Later I saw one guy bet pre-flop, cbet an all spade flop, bet a spade on the turn, and triple barrel the river.  He won the hand with top pair king kicker no spade.  The guy who called him on every street had top pair jack kicker no spade.  Can't complain with the table draw.

Then instead of fleecing the sheep I decided to join the herd.

An active player overbet his standard raise and my radar told me jacks.
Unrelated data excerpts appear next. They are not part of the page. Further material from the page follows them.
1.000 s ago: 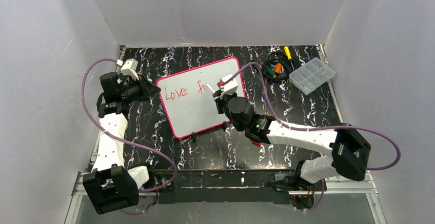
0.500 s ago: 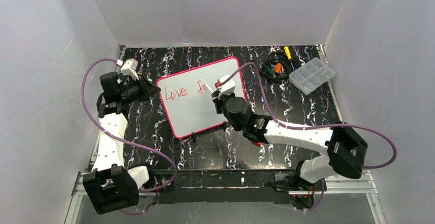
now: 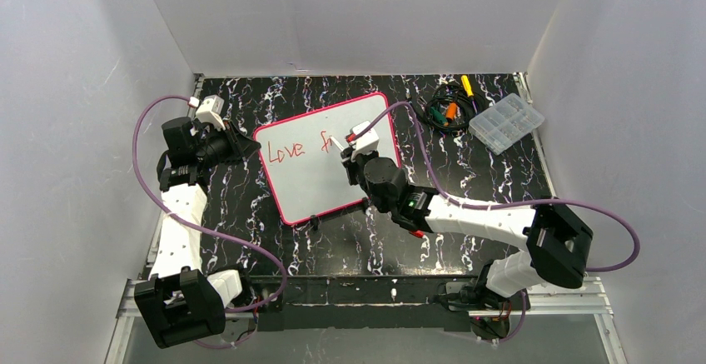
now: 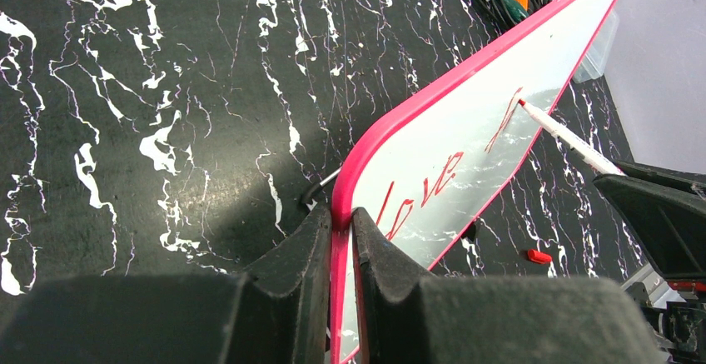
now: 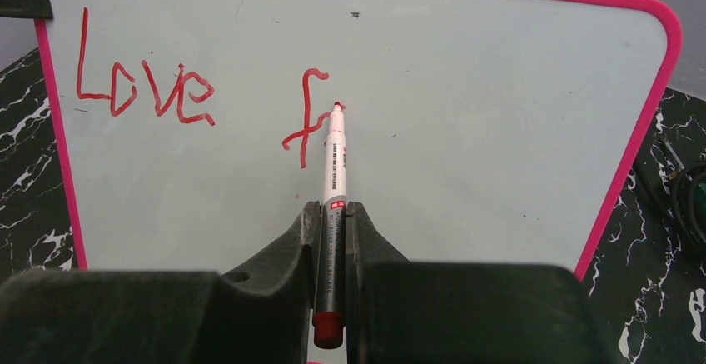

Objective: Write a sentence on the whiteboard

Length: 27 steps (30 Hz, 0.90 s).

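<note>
The whiteboard (image 3: 320,185) is lying near the middle of the black marbled table (image 3: 250,239), turned so its long edges are running from 8 o'clock to 2 o'clock in the overhead view. The left claw (image 4: 341,229) is reaching in from 9 o'clock and pinching the board's pink-red rim near its far left corner, one finger on each face. The right claw (image 5: 333,218) is coming in from 5 o'clock and is pressed together on a white marker (image 5: 335,160), gripping its barrel low down near the red end cap. The marker is pointing toward 12 o'clock in the right wrist view, with its red tip sitting at the board surface just at 3 o'clock of the newest letter.

The sentence (image 5: 200,102) is only partly there: "Love" and a cursive "f" are showing in red along the board's upper half, while the rest of the board is showing white.

A clear compartment box (image 3: 506,122) is sitting at 2 o'clock on the table, with a tangle of cables (image 3: 445,107) just beside it at 1 o'clock.
</note>
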Available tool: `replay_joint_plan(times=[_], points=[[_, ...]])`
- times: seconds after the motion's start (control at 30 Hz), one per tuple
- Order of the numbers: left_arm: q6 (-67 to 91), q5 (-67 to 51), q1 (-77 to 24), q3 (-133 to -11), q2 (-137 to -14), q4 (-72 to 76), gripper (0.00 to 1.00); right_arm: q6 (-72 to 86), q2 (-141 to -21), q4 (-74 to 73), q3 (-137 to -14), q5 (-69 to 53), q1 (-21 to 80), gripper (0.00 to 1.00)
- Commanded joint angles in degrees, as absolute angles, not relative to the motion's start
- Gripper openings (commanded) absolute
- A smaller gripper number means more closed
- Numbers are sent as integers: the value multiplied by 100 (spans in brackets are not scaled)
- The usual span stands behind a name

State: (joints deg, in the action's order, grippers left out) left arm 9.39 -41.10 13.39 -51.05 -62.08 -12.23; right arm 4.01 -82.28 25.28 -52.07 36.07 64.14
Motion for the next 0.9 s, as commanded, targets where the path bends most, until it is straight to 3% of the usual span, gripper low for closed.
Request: replay_joint_plan(times=[0.0,0.87], points=[[884,-4197,1338,-5080,-6148,-1336,3,299,-8281,2802,-5477,3760,6416,1],[881,-4155,1340,-5080,-6113,-1345,3,282,-7740,2637,-5367,3543,6416,1]])
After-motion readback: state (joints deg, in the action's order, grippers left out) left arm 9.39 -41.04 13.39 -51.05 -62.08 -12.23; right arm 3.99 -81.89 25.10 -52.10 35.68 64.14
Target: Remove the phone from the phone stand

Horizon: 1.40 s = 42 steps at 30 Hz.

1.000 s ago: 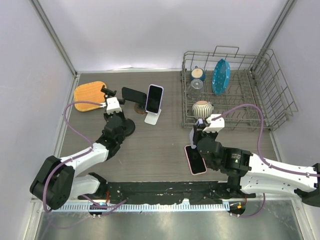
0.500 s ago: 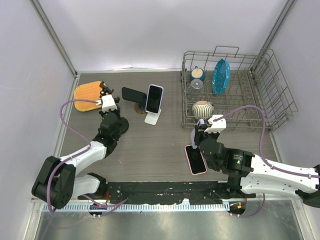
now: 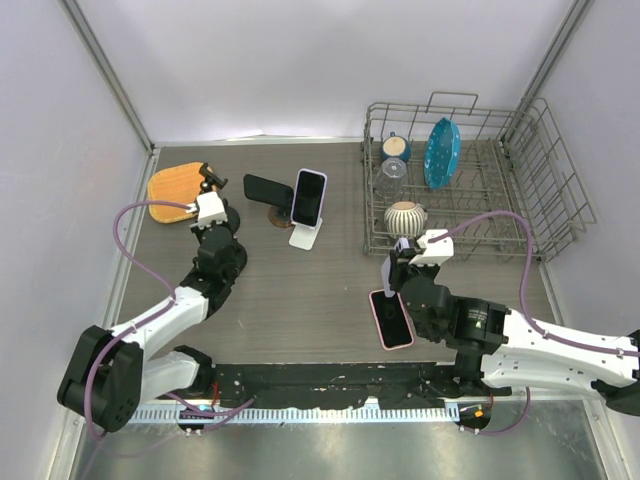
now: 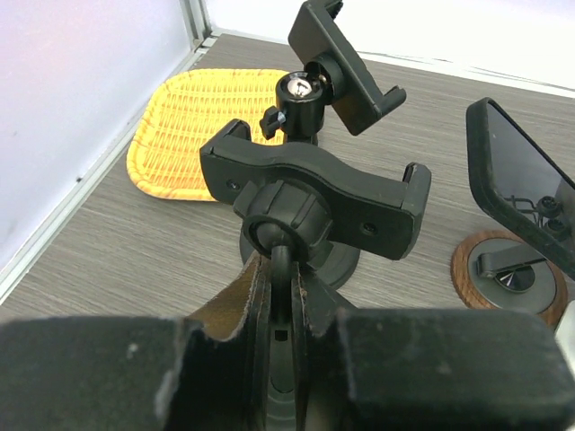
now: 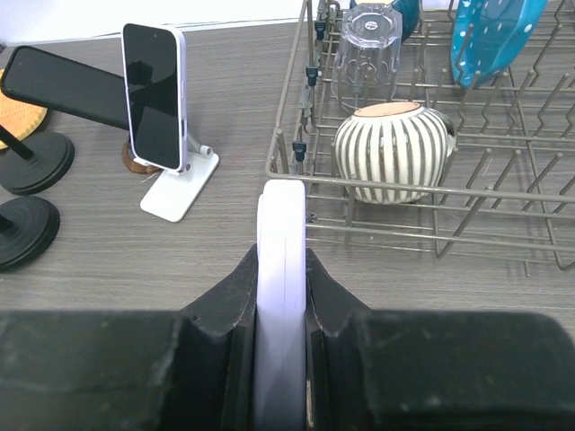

Even with pocket tens I decided I should call and try and hit a set.  A guy in the blind called behind me.  Sure enough, I flopped a set of tens on an A Q 10 board (two clubs).  Checked to me, I bet it and was called in two spots.  The guy with the jacks I guess was fishing for a king.

The turn was a club and we all checked it.  On the river, a brick, the player in the blind led out for 4k (into a 6 to 8k pot) the other player folded.  I stewed and not being able to beat anything (really) called with my pocket tens.  He triumphantly peeled over this set of queens like they were the stone cold nuts.  When really the only hand I could call with (and I shouldn't have) that he could beat was my pocket 10s everything else beat him.  I also stew just as long with a straight or a baby flush given the action.  Given the player I think he could bet AQ there, so maybe he could see me calling the same hand there.  Anyway, horrendous call on my part.

Later, I hero called a woman with third pair and she started to muck.  Great read.  Then she said, "I can't be good here and turned over third pair... Ace kicker."  Totally, a spot I struggle with when I think my hand is good and trust my read, but my holding is so weak she could still have it beat.  Thus, I should be raising not calling.  Also, the action to me dictated she had to have something.  I would run into pocket tens later with A9.  Flop a nine and nothing else and exit the tournament.